== Aim of the task ==
Word for word, restate every record, though not the pictures.

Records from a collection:

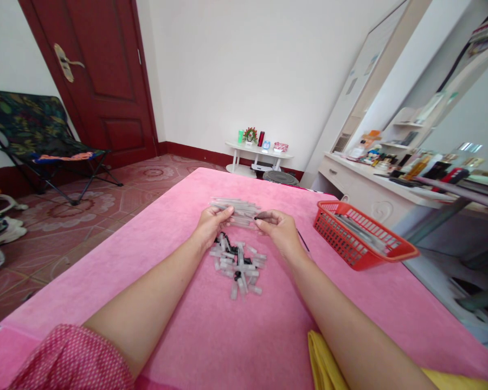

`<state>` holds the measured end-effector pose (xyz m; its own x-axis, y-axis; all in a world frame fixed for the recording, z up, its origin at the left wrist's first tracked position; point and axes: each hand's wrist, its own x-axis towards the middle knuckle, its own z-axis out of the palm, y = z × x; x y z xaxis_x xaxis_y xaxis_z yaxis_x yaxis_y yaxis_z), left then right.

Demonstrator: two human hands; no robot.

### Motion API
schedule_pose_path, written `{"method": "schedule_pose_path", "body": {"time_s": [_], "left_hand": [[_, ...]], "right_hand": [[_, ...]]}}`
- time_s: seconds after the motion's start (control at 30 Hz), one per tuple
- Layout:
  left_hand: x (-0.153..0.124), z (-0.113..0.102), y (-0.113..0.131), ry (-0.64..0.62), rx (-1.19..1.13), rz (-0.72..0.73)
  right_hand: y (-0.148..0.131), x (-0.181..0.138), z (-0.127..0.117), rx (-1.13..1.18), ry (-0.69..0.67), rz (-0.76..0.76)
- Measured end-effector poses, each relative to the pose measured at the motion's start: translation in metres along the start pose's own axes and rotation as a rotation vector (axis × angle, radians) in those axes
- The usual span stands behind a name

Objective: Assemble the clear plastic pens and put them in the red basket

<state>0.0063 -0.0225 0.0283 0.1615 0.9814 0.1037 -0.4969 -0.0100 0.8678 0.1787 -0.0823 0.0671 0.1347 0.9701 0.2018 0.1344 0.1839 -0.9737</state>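
Observation:
My left hand point(212, 225) is closed, thumb against fingers, on a thin clear plastic tube that looks like a pen barrel. Close across from it, my right hand point(283, 232) pinches a small black piece point(256, 218) near the tube's right end. A row of similar clear tubes point(239, 206) lies on the pink cloth just beyond both hands. Nearer to me, between my forearms, is a loose pile of short frosted plastic caps point(250, 271) mixed with small black pieces point(238, 275). A thin dark rod point(303, 241) shows beside my right wrist, partly hidden.
To the right, a red plastic basket point(358, 244) holds several long thin grey items. Yellow fabric point(325, 363) lies under my right forearm. The pink-covered table point(162, 265) stands near a cluttered dresser point(350, 168), a low white shelf point(258, 150) and a folding chair point(36, 130).

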Motion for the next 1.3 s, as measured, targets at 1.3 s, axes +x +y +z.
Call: {"method": "schedule_pose_path", "body": {"time_s": [1.3], "left_hand": [[-0.0007,0.0020,-0.0027,-0.094,0.082,0.088]], "right_hand": [[0.0009,0.0029,-0.0051,-0.224,-0.116,-0.032]]}}
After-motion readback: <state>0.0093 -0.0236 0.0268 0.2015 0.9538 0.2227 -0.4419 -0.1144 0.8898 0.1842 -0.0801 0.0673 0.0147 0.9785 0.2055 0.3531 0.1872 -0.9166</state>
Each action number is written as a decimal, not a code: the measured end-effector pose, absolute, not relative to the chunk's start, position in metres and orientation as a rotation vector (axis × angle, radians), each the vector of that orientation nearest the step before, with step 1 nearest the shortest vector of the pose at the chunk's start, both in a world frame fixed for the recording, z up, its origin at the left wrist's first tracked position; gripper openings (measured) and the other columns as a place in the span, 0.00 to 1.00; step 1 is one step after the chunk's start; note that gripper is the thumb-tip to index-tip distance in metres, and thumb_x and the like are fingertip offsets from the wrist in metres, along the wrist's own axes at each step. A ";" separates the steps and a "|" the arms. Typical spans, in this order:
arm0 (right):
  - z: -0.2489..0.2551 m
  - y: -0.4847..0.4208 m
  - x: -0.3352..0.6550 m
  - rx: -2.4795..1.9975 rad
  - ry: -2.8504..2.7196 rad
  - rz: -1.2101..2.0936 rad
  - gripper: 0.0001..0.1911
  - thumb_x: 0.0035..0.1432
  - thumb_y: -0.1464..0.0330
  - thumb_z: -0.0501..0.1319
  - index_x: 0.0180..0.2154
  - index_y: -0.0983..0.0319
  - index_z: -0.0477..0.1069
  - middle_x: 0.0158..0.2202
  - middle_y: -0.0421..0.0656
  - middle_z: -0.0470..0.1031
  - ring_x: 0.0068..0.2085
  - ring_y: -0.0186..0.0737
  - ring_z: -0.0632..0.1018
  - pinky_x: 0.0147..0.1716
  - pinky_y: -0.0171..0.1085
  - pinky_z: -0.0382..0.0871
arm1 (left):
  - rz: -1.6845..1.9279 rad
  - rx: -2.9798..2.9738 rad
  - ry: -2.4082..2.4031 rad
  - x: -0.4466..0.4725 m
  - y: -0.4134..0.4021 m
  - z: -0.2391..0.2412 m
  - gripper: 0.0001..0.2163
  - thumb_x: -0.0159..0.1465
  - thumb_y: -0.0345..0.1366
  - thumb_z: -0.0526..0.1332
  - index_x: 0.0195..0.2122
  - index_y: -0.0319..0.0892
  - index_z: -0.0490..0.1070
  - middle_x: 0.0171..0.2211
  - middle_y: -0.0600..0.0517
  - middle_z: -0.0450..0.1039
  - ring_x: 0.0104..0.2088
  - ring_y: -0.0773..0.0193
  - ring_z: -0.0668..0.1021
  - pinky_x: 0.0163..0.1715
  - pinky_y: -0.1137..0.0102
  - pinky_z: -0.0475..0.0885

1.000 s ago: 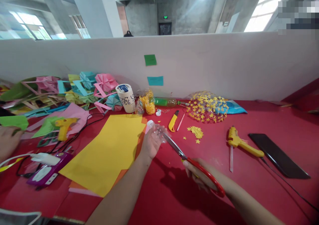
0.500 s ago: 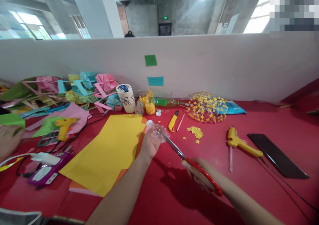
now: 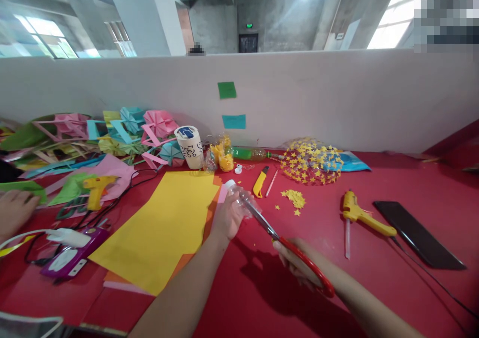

== Exercise solution ==
`<state>` holds the measured end-effector pose (xyz m; its own x-axis, y-axis; all in a world frame fixed for the recording, z up, its origin at the left wrist's first tracked position; point and axes: each hand's wrist, its own x-axis towards the middle knuckle, its own z-axis out of the palm, y = z × x; x y z xaxis_x xaxis_y xaxis_z yaxis_x yaxis_y yaxis_z), left then right.

Demonstrator: two human hands; no robot.

### Motion API
schedule_pose_path, written `{"method": "schedule_pose_path", "body": {"time_s": [_], "left_hand": [[_, ...]], "right_hand": [[_, ...]]}}`
- time_s: seconds after the motion's start (control at 30 Hz), one per tuple
- Layout:
  left_hand: x (-0.153..0.124), z (-0.113..0.102), y (-0.113..0.131), ry (-0.64..0.62), rx (-1.19..1.13), rz (-0.72..0.73)
  right_hand: y (-0.148..0.131), x (-0.181..0.138), z (-0.127..0.117), rx (-1.13..1.18), ry (-0.69..0.67), rz (-0.76..0.76)
- Measured end-effector poses, each relative to the pose measured at the motion's start: translation in metres along the start pose's own axes and rotation as a rotation vector (axis × angle, radians) in those axes
- The usual span stands behind a name

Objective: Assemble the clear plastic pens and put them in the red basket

<state>0.0063 -0.0225 0.0283 0.1615 0.9814 0.1037 -0.4969 -0.0100 0.8678 0.1787 -0.0823 0.0671 0.1347 0.9701 0.2018 0.1344 0.1839 -0.9737</state>
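Observation:
My left hand point(212, 225) is closed, thumb against fingers, on a thin clear plastic tube that looks like a pen barrel. Close across from it, my right hand point(283, 232) pinches a small black piece point(256, 218) near the tube's right end. A row of similar clear tubes point(239, 206) lies on the pink cloth just beyond both hands. Nearer to me, between my forearms, is a loose pile of short frosted plastic caps point(250, 271) mixed with small black pieces point(238, 275). A thin dark rod point(303, 241) shows beside my right wrist, partly hidden.
To the right, a red plastic basket point(358, 244) holds several long thin grey items. Yellow fabric point(325, 363) lies under my right forearm. The pink-covered table point(162, 265) stands near a cluttered dresser point(350, 168), a low white shelf point(258, 150) and a folding chair point(36, 130).
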
Motion for the next 1.3 s, as measured, targets at 1.3 s, axes +x +y +z.
Call: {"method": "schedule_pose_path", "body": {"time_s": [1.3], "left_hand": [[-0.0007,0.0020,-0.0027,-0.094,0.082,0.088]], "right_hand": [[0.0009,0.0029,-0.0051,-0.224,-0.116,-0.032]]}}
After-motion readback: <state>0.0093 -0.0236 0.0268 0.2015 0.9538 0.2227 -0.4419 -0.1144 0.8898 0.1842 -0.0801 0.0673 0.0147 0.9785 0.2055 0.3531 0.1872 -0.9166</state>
Each action number is written as a decimal, not a code: the measured end-effector pose, absolute, not relative to the chunk's start, position in metres and orientation as a rotation vector (axis × angle, radians), each the vector of that orientation nearest the step before, with step 1 nearest the shortest vector of the pose at the chunk's start, both in a world frame fixed for the recording, z up, its origin at the left wrist's first tracked position; gripper openings (measured) and the other columns as a place in the span, 0.00 to 1.00; step 1 is one step after the chunk's start; note that gripper is the thumb-tip to index-tip distance in metres, and thumb_x and the like are fingertip offsets from the wrist in metres, along the wrist's own axes at each step. A ";" separates the steps and a "|" the arms. Typical spans, in this order:
arm0 (right):
  - z: -0.2489..0.2551 m
  - y: -0.4847..0.4208 m
  - x: -0.3352..0.6550 m
  - rx: -2.4795..1.9975 rad
  - ry: -2.8504..2.7196 rad
  - rz: -1.2101..2.0936 rad
  - gripper: 0.0001..0.1911
  - thumb_x: 0.0035..0.1432
  - thumb_y: -0.1464..0.0330
  - thumb_z: -0.0501..0.1319
  - index_x: 0.0180..0.2154
  - index_y: -0.0983..0.0319
  - index_z: -0.0477..0.1069
  - middle_x: 0.0158..0.2202
  - middle_y: -0.0421..0.0656
  - middle_z: -0.0470..0.1031
  - ring_x: 0.0068..0.2085
  - ring_y: -0.0186..0.0737
  - ring_z: -0.0632..0.1018
  - pinky_x: 0.0147..0.1716
  - pinky_y: -0.0171..0.1085
  - pinky_z: -0.0382..0.0871
arm1 (left):
  - rz: -1.6845..1.9279 rad
  - rx: -2.9798..2.9738 rad
  - ry: -2.4082..2.4031 rad
  - x: -0.4466..0.4725 m
  - y: -0.4134..0.4021 m
  - z: -0.2391..0.2412 m
  - gripper: 0.0001..0.2163
  - thumb_x: -0.0159..0.1465
  - thumb_y: -0.0345..0.1366
  - thumb_z: -0.0526..0.1332
  - index_x: 0.0195..0.2122
  - index_y: -0.0319..0.0892
  - index_z: -0.0490..0.1070
  - middle_x: 0.0171..0.2211
  - middle_y: -0.0600..0.0517
  - middle_z: -0.0450..0.1039
  - ring_x: 0.0104..0.2088
  - ring_y: -0.0773..0.0193
  - ring_z: -0.0668..0.1021
  - pinky_x: 0.0163..0.1715
  - pinky_y: -0.1137..0.0102
  - pinky_z: -0.0475..0.0885

1.000 s ago: 
0.500 s ago: 
now: 

The full answer has been given.